Name: Decompression Sickness (DCS)
Decompression sickness (DCS) is commonly found in SCUBA divers but can occur in any situation that leads to a rapid decrease in the pressure surrounding the body. For instance as a SCUBA diver descends, nitrogen gas (air we breathe is mostly nitrogen) is absorbed by the muscle and other tissues of the body. If a SCUBA diver ascends too quickly, the nitrogen is forced from the tissues at a rate much faster than the body is able to absorb. This results in the formation of nitrogen gas bubbles in the bloodstream.

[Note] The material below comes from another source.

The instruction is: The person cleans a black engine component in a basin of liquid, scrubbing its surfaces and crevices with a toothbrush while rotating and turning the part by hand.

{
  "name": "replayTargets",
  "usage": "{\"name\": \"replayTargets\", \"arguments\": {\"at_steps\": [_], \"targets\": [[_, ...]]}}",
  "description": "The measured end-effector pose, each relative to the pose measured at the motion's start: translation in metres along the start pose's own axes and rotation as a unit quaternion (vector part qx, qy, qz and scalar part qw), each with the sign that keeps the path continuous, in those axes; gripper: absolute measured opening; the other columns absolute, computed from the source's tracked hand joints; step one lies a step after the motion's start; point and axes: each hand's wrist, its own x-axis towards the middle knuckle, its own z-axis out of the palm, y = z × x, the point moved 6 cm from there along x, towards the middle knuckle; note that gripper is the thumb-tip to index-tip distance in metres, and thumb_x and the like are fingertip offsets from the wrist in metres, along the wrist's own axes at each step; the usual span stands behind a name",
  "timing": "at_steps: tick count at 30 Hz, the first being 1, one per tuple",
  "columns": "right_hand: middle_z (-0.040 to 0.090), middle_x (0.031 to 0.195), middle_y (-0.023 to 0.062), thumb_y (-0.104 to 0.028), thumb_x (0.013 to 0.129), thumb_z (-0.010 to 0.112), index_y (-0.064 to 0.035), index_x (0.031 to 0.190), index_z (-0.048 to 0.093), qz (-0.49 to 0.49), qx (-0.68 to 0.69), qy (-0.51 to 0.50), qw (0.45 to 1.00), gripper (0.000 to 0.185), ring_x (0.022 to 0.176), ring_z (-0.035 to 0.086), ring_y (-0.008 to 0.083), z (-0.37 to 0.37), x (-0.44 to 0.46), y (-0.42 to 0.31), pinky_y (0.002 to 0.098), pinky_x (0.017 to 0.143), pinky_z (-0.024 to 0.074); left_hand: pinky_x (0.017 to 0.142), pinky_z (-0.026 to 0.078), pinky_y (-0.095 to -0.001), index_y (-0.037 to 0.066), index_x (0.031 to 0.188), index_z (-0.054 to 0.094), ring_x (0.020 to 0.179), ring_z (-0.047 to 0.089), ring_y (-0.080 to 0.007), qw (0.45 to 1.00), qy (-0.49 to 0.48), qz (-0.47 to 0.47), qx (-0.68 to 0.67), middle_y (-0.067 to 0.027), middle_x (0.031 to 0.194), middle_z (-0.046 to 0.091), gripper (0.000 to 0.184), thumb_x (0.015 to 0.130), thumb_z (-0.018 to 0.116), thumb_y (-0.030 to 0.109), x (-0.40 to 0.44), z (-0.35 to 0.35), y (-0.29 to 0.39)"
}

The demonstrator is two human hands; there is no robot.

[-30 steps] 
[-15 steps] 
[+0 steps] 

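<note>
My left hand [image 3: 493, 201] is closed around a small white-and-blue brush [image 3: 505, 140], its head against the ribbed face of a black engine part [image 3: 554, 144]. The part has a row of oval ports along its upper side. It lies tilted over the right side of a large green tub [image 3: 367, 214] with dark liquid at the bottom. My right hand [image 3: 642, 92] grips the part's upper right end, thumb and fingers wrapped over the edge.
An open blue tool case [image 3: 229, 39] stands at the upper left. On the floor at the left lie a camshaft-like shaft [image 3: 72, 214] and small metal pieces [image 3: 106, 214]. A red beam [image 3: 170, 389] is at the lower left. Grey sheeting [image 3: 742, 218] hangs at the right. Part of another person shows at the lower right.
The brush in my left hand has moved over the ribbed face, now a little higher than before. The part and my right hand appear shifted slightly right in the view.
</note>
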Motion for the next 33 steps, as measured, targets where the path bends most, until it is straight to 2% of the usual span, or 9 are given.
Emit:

Symptoms of Decompression Sickness
Symptoms of DCS include pain, numbness and tingling sensations throughout the body, shortness of breath, confusion, extreme fatigue, rash, ringing in the ears, unconsciousness, chest pain, headache, blurry vision and dizziness. Possible Treatment: Treatment for decompression sickness geared toward the maintenance of adequate gas exchange. Patients with DCS should receive 100% oxygen and should be mechanically ventilated if necessary. Fluids are usually delivered through an intravenous line (IV). In addition, aspirin is usually administered to keep the blood thinned to prevent blood clot formation. Immediate transport to the nearest Emergency Department or hyperbaric facility is necessary for the prompt treatment and recovery of the patient with DCS. Hyperbaric oxygen therapy reduce the number of nitrogen bubbles in the bloodstream, stimulates resorption of nitrogen, reduces swelling, reduces the stickiness of blood cells responsible for the formation of blood clots and reduces the permeability or leakiness of blood vessels.